A mad cow in America

25 April 2012

spongiform encephalopathyA dairy cow in California is the fourth known American case of mad cow disease, which is caused by prions, infectious agents composed only of protein (the story hit the press the day after my lecture on this type of illness). Unlike viruses, prions have no nucleic acid and no protective coat. But virologists know all about them because, as Stanley Prusiner once said, there was a time when only virologists believed that they existed.

Prions are found in mammals and in fungi, but only in mammals are they infectious and pathogenic. All mammals make normal forms of the prion protein (PrPc) which is found in many tissues including the nervous system. The pathogenic form, called PrPSc, is a structurally altered form of PrPc. The PrPSc protein, named after the first prion disease studied, scrapie in sheep, causes PrPc to undergo a structural transformation to the pathogenic form. The PrPSc protein becomes deposited in amyloid fibrils in the brain, leading to neurodegenerative diseases known as transmissible spongiform encephalopathies (TSE), after the sponge-like appearance of the brain observed in afflicted animals (image).

There are three different ways to acquire a TSE. One is by infection: a human consumes meat that contains PrPSc, or receives a corneal transplant from a donor with an undiagnosed TSE . The PrPSc proteins make their way to the brain where they cause the host’s PrPc to misfold and become the pathogenic PrPSc. The more PrPSc that is made, the more the normal PrPc is converted to the pathogenic form. After an incubation period of many years, the host develops an invariably fatal neurodegenerative disease characterized by dementia in humans. There is also a familial form, in which mutations in the gene encoding PrPc are inherited; these cause the PrPc protein to misfold to form the pathogenic form. In the sporadic form PrPc spontaneously converts to PrPSc without any known mutation or infection.

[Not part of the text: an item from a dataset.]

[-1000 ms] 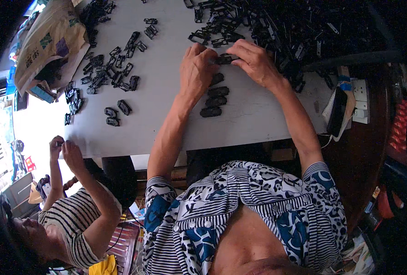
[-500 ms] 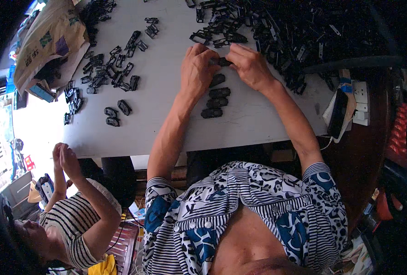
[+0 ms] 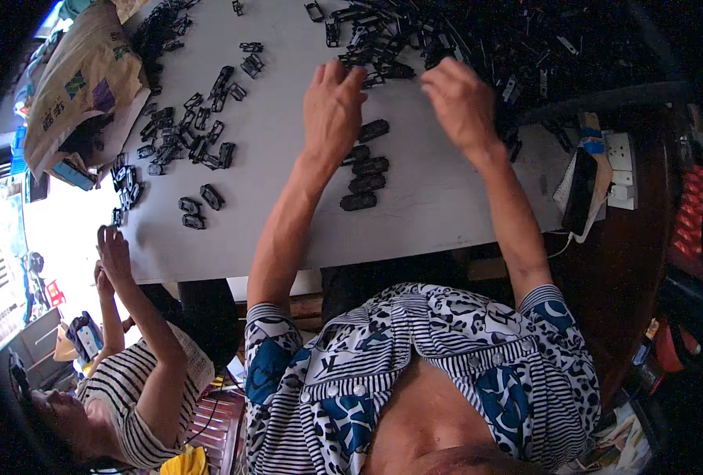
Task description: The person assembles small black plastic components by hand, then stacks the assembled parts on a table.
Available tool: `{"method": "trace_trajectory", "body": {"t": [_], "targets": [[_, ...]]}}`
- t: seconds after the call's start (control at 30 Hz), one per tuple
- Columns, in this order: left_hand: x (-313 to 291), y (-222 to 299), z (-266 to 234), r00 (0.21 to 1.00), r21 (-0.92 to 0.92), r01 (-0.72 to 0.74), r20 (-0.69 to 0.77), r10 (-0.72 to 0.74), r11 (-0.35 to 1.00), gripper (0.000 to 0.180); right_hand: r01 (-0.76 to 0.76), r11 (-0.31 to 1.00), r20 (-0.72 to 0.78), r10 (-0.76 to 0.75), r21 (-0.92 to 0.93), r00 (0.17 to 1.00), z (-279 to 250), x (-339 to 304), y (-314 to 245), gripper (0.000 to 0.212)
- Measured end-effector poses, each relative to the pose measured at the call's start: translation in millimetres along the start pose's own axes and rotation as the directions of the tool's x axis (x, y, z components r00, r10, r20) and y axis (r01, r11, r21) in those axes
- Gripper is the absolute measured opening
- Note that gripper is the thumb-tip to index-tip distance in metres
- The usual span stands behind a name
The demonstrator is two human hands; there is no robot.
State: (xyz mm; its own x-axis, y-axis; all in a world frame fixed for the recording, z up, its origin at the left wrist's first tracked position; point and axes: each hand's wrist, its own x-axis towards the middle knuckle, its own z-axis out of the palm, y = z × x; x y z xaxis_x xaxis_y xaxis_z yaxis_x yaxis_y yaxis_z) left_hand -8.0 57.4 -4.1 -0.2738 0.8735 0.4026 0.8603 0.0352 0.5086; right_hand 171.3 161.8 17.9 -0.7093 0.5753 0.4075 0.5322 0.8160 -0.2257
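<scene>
Apart now, the left hand and the right hand no longer meet over a small black part as they do in the earlier frame. Four black parts make up the row in front of the person then; five show now, so the one they share has probably joined it. This row lies on the counter between the forearms, its pieces close together and one partly behind the left wrist.

Each hand has its fingers curled: the left is near the front edge of the heap, the right just beside it. Fingertips are small and shaded from this angle, so I cannot tell whether either pinches a part or is free.

Judging by how things lie, the five pieces in the row look finished with, while the heap, spread over the far right of the counter, is much the larger share and seems left to go through. Farther left lie a loose scatter of parts and a separate trio, beside an open sack; their stage is unclear.

At the counter's left edge, a co-worker's hands are raised close together, higher than half a second ago.
</scene>
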Motion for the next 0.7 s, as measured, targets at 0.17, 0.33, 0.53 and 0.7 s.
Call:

TSEs occur in different forms with varied symptoms and pathology. There are TSEs of humans (Creutzfeld-Jacob disease, fatal familial insomnia, Gerstmann-­Sträussler syndrome, Kuru) cows (bovine spongiform encephalopathy or mad cow disease), sheep and goats (scrapie), deer, elk, and moose (chronic wasting disease), and of a variety of other mammals.

This brings us back to the mad American cow, the first in the US since 2006. It died on a dairy farm and was tested for BSE as are 40,00o other cows each year in this country. The reason why this is big news is that back in the 1990s there was an outbreak of human TSE in the United Kingdom caused by consuming beef from animals with BSE. The cows acquired BSE by being fed processed animal byproducts as protein supplements, which unknowingly contained pathogenic prions. Bt the time the disease was detected in cows, contaminated meat had already entered the human food chain. Cows are routinely tested for BSE precisely to avoid a similar outbreak of human TSE.

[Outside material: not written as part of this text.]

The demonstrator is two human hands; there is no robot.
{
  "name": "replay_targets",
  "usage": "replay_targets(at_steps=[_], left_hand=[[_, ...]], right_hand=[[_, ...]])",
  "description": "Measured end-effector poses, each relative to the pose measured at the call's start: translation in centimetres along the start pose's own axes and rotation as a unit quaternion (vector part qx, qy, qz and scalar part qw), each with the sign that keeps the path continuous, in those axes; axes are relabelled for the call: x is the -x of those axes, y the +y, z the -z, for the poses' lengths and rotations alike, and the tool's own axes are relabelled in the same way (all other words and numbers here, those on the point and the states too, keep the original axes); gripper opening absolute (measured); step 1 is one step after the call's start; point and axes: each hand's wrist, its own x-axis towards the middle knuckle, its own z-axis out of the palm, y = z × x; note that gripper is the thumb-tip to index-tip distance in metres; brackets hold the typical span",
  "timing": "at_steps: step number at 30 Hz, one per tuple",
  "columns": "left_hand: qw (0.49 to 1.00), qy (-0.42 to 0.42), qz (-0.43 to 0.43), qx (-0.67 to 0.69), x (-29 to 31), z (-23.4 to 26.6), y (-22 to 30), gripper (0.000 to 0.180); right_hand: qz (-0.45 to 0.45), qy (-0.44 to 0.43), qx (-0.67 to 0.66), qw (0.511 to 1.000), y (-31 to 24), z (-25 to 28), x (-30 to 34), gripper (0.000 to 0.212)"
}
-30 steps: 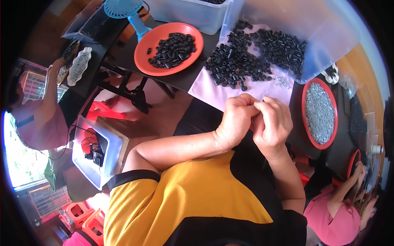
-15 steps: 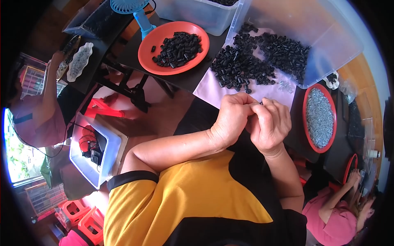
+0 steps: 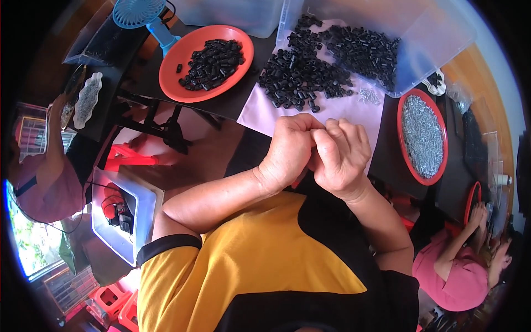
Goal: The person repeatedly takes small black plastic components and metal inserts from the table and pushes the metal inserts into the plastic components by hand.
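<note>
At 9 o'clock, a person in a dark red top (image 3: 41, 188) sits at the far left. A white tray (image 3: 119, 221) with a red item lies on the floor at 8 o'clock. At 11 o'clock, the orange plate (image 3: 206, 62) on the desk (image 3: 144, 77) carries black cylindrical parts, with a blue fan (image 3: 145, 16) beside it.

At centre, the left hand (image 3: 290, 152) and the right hand (image 3: 340, 157) are pressed together, both clenched with fingertips meeting; whatever they pinch is too small to identify. Compared with half a second ago, the hands remain joined in the same spot above the near edge of the pink sheet (image 3: 332, 110); only the view has shifted slightly.

The loose pile of black parts (image 3: 321, 61) lies on that sheet at 12 o'clock, just beyond the hands. At 3 o'clock, a red tray (image 3: 423, 135) holds small silver parts. At 4 o'clock, a person in pink (image 3: 459, 265) works nearby.
</note>
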Motion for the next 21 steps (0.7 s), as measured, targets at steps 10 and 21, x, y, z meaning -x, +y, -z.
replay_targets(at_steps=[10, 21], left_hand=[[1.0, -0.015, 0.024, -0.007, -0.1, 0.4, -0.3, 0.011], [0.99, -0.092, 0.066, 0.08, 0.3, 1.3, 0.4, 0.018]], right_hand=[[-0.058, 0.075, -0.033, 0.995, -0.6, -0.6, 0.8, 0.038], [-0.158, 0.091, -0.14, 0.973, 0.5, 0.2, 1.0, 0.036]])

The dead cow apparently had atypical BSE – that is, it was not a consequence of eating contaminated meat and it was not an inherited disease. Atypical BSE is caused by strains of prions distinct from other forms. This is good news because it means that the feed that the cow was receiving was not contaminated with pathogenic prions. Furthermore, the cow was not destined for meat production; it was a dairy cow that had died and was selected for random sampling.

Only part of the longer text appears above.